> _WORK INSTRUCTION_: Each line from the first down to the one containing "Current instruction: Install" should be returned exactly as it appears below.
Segment Start: EXERCISE INPUTS
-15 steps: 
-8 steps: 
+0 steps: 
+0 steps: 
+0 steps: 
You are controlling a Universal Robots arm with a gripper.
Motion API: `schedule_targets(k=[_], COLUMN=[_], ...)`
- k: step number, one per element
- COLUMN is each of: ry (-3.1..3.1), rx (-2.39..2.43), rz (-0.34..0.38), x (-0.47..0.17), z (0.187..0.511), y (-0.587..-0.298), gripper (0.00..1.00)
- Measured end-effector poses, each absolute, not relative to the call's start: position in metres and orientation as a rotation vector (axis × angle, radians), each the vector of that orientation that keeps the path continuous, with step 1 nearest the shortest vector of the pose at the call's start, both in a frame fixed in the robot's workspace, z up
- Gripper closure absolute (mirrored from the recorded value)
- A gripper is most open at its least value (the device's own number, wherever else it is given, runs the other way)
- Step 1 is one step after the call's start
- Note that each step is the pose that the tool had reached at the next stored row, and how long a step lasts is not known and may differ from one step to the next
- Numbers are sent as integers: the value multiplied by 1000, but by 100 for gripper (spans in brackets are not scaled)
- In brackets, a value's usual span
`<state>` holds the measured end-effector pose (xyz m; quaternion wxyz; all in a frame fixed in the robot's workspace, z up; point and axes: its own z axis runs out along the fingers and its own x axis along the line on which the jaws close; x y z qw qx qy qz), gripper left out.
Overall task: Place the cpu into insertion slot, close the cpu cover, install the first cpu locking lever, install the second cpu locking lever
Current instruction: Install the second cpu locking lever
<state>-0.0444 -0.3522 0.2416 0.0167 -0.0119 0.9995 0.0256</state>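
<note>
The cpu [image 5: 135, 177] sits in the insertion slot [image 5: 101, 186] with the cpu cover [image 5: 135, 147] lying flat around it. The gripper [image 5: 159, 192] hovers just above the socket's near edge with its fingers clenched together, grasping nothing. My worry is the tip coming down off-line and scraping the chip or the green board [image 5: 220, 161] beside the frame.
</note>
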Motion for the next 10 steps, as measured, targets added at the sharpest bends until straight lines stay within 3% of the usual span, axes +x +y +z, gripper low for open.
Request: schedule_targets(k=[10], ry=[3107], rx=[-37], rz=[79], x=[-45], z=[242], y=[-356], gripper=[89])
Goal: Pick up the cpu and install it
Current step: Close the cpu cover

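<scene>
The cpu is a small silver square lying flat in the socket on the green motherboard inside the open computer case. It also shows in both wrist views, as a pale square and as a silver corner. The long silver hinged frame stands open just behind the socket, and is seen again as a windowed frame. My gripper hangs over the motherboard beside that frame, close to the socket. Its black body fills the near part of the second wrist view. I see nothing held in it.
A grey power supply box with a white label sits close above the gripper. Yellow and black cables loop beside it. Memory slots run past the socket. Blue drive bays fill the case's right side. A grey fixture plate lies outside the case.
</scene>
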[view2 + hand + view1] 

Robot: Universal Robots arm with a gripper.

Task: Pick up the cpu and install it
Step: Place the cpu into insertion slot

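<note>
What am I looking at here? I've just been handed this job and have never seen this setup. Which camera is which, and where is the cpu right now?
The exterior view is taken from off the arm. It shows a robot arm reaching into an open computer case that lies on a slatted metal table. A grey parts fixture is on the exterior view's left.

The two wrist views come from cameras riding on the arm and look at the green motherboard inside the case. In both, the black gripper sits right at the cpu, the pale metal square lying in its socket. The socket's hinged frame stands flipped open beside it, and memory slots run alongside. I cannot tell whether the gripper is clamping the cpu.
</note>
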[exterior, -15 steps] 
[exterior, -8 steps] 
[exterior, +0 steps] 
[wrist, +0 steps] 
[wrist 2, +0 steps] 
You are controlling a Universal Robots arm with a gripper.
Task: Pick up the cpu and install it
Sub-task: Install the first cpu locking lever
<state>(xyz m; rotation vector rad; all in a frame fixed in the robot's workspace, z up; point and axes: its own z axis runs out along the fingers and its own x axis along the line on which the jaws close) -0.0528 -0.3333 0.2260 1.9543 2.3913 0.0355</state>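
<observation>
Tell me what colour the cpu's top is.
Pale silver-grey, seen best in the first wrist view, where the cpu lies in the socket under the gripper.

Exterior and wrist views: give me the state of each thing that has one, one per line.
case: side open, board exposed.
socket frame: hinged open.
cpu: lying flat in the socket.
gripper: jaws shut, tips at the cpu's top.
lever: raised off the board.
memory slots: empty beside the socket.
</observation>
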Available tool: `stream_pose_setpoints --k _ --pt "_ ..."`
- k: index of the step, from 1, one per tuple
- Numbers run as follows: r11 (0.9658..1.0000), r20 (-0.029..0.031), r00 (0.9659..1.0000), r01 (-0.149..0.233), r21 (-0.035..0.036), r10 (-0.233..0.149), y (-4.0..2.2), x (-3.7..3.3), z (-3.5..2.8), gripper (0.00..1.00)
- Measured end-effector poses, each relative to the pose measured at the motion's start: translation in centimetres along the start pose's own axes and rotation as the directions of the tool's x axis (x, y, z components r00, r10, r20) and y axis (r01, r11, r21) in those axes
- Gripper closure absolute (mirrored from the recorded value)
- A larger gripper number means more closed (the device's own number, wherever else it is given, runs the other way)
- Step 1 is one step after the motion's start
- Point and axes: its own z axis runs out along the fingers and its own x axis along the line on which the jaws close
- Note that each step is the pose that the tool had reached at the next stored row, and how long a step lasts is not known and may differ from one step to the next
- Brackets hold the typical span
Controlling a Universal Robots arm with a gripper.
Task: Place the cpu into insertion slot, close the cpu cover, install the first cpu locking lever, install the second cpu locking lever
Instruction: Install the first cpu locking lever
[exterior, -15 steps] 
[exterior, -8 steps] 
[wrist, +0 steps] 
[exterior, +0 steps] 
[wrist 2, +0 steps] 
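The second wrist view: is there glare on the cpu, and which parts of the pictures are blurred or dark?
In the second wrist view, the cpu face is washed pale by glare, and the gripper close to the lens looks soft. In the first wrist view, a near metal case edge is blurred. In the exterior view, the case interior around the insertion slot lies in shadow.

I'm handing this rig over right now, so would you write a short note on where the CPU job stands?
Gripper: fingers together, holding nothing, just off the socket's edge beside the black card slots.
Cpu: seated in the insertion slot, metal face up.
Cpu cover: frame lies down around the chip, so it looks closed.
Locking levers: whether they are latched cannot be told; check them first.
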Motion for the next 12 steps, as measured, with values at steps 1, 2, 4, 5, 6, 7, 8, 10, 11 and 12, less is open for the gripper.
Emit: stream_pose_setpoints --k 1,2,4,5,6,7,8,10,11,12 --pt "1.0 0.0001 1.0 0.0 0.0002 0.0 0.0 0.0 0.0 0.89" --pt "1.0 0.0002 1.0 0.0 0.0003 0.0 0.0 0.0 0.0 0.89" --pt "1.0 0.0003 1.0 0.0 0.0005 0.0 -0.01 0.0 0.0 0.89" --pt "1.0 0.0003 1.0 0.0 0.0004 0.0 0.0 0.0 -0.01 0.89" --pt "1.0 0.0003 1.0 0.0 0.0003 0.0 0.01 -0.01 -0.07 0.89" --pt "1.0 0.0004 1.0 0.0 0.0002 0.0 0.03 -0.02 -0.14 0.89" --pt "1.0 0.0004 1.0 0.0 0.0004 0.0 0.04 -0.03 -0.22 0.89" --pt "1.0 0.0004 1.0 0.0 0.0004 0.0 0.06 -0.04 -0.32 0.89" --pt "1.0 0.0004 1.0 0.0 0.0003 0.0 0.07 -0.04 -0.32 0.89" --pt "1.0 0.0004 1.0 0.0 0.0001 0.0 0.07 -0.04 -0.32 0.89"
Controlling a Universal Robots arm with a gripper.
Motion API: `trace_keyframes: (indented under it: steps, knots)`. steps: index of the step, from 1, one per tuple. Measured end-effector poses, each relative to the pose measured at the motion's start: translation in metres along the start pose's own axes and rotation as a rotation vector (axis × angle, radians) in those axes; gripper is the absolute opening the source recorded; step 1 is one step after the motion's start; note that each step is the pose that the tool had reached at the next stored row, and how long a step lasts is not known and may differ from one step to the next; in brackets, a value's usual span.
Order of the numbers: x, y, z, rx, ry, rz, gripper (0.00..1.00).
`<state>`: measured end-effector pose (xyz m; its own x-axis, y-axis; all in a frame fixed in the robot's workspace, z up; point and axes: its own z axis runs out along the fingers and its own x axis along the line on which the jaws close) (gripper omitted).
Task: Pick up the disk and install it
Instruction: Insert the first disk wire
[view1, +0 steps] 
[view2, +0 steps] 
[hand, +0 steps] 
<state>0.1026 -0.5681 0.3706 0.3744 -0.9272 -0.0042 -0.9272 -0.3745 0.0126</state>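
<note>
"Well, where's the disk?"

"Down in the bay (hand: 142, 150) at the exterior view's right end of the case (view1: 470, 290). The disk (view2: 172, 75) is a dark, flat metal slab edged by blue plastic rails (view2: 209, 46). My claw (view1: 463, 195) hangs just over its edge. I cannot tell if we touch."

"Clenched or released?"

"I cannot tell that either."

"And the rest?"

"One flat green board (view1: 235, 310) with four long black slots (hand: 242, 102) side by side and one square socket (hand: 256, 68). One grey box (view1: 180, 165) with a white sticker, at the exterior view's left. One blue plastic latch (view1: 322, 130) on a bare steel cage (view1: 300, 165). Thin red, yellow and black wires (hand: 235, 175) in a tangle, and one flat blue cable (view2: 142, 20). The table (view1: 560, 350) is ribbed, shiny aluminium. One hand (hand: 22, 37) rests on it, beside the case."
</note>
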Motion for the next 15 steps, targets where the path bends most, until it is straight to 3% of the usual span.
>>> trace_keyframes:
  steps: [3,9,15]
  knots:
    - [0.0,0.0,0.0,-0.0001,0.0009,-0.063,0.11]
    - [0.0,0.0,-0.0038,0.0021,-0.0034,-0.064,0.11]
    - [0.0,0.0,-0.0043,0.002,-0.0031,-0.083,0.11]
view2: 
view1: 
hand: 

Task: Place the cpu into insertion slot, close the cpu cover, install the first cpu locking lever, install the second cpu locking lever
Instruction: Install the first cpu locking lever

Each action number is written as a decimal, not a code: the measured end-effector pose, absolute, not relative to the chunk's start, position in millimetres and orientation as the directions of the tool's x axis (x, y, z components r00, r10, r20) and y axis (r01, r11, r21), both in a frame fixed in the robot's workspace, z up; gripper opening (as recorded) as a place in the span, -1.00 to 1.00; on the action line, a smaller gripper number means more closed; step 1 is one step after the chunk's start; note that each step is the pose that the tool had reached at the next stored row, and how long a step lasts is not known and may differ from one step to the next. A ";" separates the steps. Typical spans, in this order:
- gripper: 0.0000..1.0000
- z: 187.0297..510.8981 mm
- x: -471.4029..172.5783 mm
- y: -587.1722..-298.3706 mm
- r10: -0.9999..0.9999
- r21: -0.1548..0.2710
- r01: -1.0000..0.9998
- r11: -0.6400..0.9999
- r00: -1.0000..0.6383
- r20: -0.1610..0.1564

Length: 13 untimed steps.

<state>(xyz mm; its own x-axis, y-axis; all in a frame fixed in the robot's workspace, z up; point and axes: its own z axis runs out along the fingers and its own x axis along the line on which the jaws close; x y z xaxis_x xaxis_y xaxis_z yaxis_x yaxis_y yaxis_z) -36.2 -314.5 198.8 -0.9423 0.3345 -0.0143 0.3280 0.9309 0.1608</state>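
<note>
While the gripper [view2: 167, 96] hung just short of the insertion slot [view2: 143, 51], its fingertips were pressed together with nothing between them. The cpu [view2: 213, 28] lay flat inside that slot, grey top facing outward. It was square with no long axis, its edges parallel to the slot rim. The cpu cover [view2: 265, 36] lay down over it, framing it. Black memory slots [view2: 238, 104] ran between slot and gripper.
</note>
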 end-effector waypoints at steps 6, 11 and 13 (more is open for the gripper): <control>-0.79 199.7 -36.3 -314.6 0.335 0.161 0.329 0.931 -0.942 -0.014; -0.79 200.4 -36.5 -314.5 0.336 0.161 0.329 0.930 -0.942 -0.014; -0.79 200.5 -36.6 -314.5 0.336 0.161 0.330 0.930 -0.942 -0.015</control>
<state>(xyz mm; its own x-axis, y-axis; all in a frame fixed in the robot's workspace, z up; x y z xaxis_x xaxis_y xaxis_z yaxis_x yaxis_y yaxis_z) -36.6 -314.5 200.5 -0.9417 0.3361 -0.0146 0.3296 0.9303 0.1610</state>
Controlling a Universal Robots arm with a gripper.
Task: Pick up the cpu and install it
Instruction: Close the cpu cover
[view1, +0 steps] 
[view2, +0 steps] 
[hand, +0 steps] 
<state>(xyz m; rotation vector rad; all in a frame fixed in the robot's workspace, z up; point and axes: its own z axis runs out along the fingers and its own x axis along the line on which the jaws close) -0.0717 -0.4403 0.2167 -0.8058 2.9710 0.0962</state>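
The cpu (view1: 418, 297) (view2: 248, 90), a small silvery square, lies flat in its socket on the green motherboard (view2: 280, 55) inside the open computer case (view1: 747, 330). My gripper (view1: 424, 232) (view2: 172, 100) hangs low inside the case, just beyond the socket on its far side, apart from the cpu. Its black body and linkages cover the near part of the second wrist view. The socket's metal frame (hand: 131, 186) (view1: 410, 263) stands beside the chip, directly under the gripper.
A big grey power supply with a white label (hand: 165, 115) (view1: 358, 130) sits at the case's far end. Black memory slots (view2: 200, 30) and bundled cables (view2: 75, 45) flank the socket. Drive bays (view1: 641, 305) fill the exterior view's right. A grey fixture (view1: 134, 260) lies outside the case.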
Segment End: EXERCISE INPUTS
> _TASK SOLUTION_:
-15 steps: 
-8 steps: 
+0 steps: 
+0 steps: 
+0 steps: 
You are controlling a Universal Robots arm with a gripper.
Motion API: `schedule_targets(k=[_], COLUMN=[_], ...)`
- k: step number, one per element
- COLUMN is each of: ry (-3.1..3.1), rx (-2.39..2.43), rz (-0.34..0.38), x (-0.47..0.17), z (0.187..0.511), y (-0.587..-0.298), gripper (0.00..1.00)
- Measured end-effector poses, each absolute, not relative to the call's start: position in metres and orientation as a rotation vector (axis × angle, radians), each the vector of that orientation that keeps the path continuous, with step 1 nearest the shortest vector of the pose at the call's start, both in a frame fixed in the robot's workspace, z up
- Gripper closure absolute (mirrored from the recorded value)
- A gripper is most open at its least value (the device's own number, wherever else it is given, runs the other way)
- Step 1 is one step after the call's start
- Note that each step is the pose that the tool had reached at the next stored row, and how long a step lasts is not known and may differ from one step to the next
- Numbers are sent as integers: the value multiplied by 1000, but by 100 for gripper (spans in brackets are not scaled)
- In brackets, a value's usual span
`<state>` holds the measured end-effector pose (xyz m; quaternion wxyz; all in a frame fixed in the robot's workspace, z up; point and axes: its own z axis runs out along the fingers and its own x axis along the line on which the jaws close; x y z qw qx qy qz), gripper left out.
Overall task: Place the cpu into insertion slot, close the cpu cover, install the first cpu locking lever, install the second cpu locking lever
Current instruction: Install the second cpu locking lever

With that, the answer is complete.